Copy every record verbatim. Leave the pictures out.

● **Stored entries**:
┌────────

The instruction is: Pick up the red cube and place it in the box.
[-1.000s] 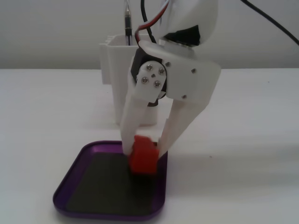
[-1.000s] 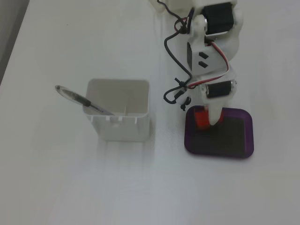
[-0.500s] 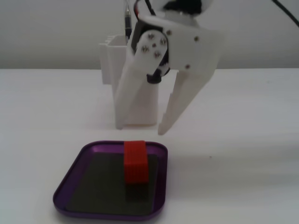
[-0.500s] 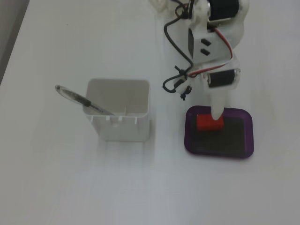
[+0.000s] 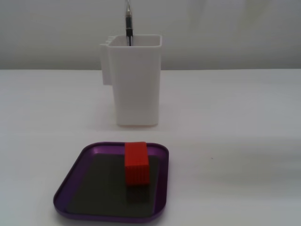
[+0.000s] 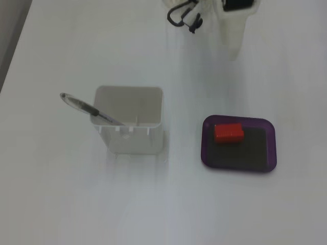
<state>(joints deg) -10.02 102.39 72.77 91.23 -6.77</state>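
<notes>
Withdrawn since half a second ago toward the counter's far edge, the gripper (image 6: pixel 232 48) is blurred and its state cannot be told, while the red cube (image 6: pixel 228 132) is left lying crosswise in the box (image 6: pixel 271 148), well apart.

The box (image 5: pixel 70 188) is taken as the landmark. In both fixed views the red cube (image 5: pixel 136 163) (image 6: pixel 228 132) is seen lying inside the box (image 6: pixel 271 148), on its floor. In the view from above, the cube is found in the upper left part of the box. A tall tub (image 6: pixel 130 132) is set on the worktop (image 6: pixel 76 204) to the left of the box, well apart from it. A pen (image 6: pixel 89 108) is stood inside the tub. The tool (image 6: pixel 232 48) is seen blurred near the top edge, well above the box.
</notes>
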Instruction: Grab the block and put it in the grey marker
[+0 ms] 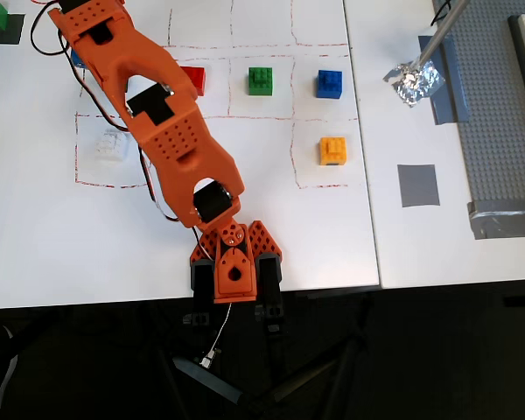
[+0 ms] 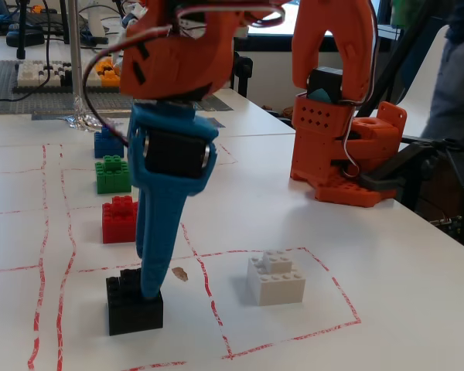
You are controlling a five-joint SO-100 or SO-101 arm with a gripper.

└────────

● **ANSWER TO THIS PROBLEM**:
The instruction is: Pick up the red cube and place it in the box.
[-1.000s] 
[-1.000s] 
[-0.500s] 
[-0.500s] 
[+0.000s] 
[+0.000s] 
<state>(joints deg) -10.02 102.39 72.77 91.23 -6.77</state>
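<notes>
Withdrawn since half a second ago toward the counter's far edge, the gripper (image 6: pixel 232 48) is blurred and its state cannot be told, while the red cube (image 6: pixel 228 132) is left lying crosswise in the box (image 6: pixel 271 148), well apart.

The box (image 5: pixel 70 188) is taken as the landmark. In both fixed views the red cube (image 5: pixel 136 163) (image 6: pixel 228 132) is seen lying inside the box (image 6: pixel 271 148), on its floor. In the view from above, the cube is found in the upper left part of the box. A tall tub (image 6: pixel 130 132) is set on the worktop (image 6: pixel 76 204) to the left of the box, well apart from it. A pen (image 6: pixel 89 108) is stood inside the tub. The tool (image 6: pixel 232 48) is seen blurred near the top edge, well above the box.
</notes>
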Instruction: Grab the block and put it in the grey marker
[+0 ms] 
[+0 ms] 
You are controlling a five-joint SO-100 or SO-101 arm with a gripper.

No more output remains.